EXERCISE DIRECTIONS
Transcribe the entries in full, keeping each word as it is.

[Dataset entries]

BEGIN

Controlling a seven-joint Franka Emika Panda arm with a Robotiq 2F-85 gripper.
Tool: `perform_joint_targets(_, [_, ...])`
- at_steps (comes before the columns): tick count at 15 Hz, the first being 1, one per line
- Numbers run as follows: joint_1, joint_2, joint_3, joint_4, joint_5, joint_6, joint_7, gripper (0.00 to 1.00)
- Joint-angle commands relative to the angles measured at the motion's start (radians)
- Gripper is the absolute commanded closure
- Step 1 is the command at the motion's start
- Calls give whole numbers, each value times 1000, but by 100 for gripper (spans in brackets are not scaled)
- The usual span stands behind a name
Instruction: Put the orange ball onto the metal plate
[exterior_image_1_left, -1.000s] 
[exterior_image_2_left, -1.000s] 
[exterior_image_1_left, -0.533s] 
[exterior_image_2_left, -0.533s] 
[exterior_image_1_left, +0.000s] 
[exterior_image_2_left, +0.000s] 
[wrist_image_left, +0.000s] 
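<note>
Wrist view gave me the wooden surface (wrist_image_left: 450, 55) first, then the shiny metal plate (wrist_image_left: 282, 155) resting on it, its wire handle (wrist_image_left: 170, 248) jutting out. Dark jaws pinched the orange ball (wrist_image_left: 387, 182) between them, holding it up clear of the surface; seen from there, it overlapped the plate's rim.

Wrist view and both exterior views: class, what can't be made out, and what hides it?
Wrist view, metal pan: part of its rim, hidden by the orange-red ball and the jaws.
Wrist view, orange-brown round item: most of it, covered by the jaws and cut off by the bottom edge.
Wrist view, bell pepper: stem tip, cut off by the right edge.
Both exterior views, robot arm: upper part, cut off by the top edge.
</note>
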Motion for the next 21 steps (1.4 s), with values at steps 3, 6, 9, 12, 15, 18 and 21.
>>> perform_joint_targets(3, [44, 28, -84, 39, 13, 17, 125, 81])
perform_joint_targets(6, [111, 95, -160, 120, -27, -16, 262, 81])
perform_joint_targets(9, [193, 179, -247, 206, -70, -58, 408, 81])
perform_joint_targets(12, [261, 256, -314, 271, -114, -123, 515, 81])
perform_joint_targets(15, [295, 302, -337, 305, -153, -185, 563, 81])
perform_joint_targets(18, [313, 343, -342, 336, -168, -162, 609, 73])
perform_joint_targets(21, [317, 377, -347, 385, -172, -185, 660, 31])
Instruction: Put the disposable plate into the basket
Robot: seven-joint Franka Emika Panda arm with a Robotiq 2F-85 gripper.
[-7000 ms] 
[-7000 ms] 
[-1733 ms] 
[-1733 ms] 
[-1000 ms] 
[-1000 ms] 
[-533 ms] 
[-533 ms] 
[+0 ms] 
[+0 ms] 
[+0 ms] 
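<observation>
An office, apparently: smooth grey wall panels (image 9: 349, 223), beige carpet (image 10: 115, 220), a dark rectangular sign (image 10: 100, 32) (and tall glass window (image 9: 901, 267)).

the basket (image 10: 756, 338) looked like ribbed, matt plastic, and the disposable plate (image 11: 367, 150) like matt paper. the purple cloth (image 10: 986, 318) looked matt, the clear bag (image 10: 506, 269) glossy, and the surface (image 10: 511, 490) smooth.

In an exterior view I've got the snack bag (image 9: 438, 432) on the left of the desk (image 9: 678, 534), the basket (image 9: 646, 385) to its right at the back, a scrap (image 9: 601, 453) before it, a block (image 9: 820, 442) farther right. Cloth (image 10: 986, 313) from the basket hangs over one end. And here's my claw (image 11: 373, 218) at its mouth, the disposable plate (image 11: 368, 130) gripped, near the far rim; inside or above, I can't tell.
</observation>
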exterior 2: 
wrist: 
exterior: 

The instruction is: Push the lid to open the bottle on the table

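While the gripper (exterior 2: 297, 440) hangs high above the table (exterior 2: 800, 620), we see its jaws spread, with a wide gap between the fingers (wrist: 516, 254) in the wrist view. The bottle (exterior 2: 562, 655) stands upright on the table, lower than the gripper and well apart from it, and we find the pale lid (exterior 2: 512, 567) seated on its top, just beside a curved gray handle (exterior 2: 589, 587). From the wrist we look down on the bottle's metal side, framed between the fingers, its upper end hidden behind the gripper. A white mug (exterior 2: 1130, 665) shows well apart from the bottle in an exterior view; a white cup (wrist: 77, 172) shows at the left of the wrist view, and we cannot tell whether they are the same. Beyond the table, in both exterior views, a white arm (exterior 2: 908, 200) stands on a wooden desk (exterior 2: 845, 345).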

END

TASK OUTPUT
Controlling a seven-joint Franka Emika Panda arm with a Robotiq 2F-85 gripper.
Tool: `perform_joint_targets(_, [_, ...])`
- at_steps (comes before the columns): tick count at 15 Hz, the first being 1, one per line
- Numbers run as follows: joint_1, joint_2, joint_3, joint_4, joint_5, joint_6, joint_7, gripper (0.00 to 1.00)
- Joint-angle commands relative to the angles measured at the motion's start (radians)
- Gripper is the absolute commanded closure
- Step 1 is the command at the motion's start
- Calls give whole numbers, each value times 1000, but by 100 for gripper (spans in brackets are not scaled)
- The usual span stands behind a name
Instruction: Put the orange ball onto the metal plate
[exterior_image_1_left, -1.000s] 
[exterior_image_2_left, -1.000s] 
[exterior_image_1_left, -0.533s] 
[exterior_image_2_left, -0.533s] 
[exterior_image_1_left, +0.000s] 
[exterior_image_2_left, +0.000s] 
[wrist_image_left, +0.000s] 
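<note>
Wrist view gave me the wooden surface (wrist_image_left: 450, 55) first, then the shiny metal plate (wrist_image_left: 282, 155) resting on it, its wire handle (wrist_image_left: 170, 248) jutting out. Dark jaws pinched the orange ball (wrist_image_left: 387, 182) between them, holding it up clear of the surface; seen from there, it overlapped the plate's rim.

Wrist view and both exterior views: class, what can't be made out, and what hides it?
Wrist view, metal pan: part of its rim, hidden by the orange-red ball and the jaws.
Wrist view, orange-brown round item: most of it, covered by the jaws and cut off by the bottom edge.
Wrist view, bell pepper: stem tip, cut off by the right edge.
Both exterior views, robot arm: upper part, cut off by the top edge.
</note>
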Motion for the next 21 steps (1.4 s), with values at steps 3, 6, 9, 12, 15, 18 and 21.
>>> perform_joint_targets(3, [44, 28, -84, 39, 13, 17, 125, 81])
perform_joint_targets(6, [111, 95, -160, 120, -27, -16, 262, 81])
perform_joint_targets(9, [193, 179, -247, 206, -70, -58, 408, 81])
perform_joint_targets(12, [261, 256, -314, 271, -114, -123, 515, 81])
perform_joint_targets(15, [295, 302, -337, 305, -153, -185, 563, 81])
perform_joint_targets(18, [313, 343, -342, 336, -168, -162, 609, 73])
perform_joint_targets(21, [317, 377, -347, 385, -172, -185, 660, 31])
Instruction: Put the disposable plate into the basket
Robot: seven-joint Franka Emika Panda arm with a Robotiq 2F-85 gripper.
[-7000 ms] 
[-7000 ms] 
[-1733 ms] 
[-1733 ms] 
[-1000 ms] 
[-1000 ms] 
[-533 ms] 
[-533 ms] 
[+0 ms] 
[+0 ms] 
[+0 ms] 
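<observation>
An office, apparently: smooth grey wall panels (image 9: 349, 223), beige carpet (image 10: 115, 220), a dark rectangular sign (image 10: 100, 32) (and tall glass window (image 9: 901, 267)).

the basket (image 10: 756, 338) looked like ribbed, matt plastic, and the disposable plate (image 11: 367, 150) like matt paper. the purple cloth (image 10: 986, 318) looked matt, the clear bag (image 10: 506, 269) glossy, and the surface (image 10: 511, 490) smooth.

In an exterior view I've got the snack bag (image 9: 438, 432) on the left of the desk (image 9: 678, 534), the basket (image 9: 646, 385) to its right at the back, a scrap (image 9: 601, 453) before it, a block (image 9: 820, 442) farther right. Cloth (image 10: 986, 313) from the basket hangs over one end. And here's my claw (image 11: 373, 218) at its mouth, the disposable plate (image 11: 368, 130) gripped, near the far rim; inside or above, I can't tell.
</observation>
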exterior 2: 
wrist: 
exterior: 

The instruction is: Push the lid to open the bottle on the table

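While the gripper (exterior 2: 297, 440) hangs high above the table (exterior 2: 800, 620), we see its jaws spread, with a wide gap between the fingers (wrist: 516, 254) in the wrist view. The bottle (exterior 2: 562, 655) stands upright on the table, lower than the gripper and well apart from it, and we find the pale lid (exterior 2: 512, 567) seated on its top, just beside a curved gray handle (exterior 2: 589, 587). From the wrist we look down on the bottle's metal side, framed between the fingers, its upper end hidden behind the gripper. A white mug (exterior 2: 1130, 665) shows well apart from the bottle in an exterior view; a white cup (wrist: 77, 172) shows at the left of the wrist view, and we cannot tell whether they are the same. Beyond the table, in both exterior views, a white arm (exterior 2: 908, 200) stands on a wooden desk (exterior 2: 845, 345).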

The exercise is done, with nothing left to add.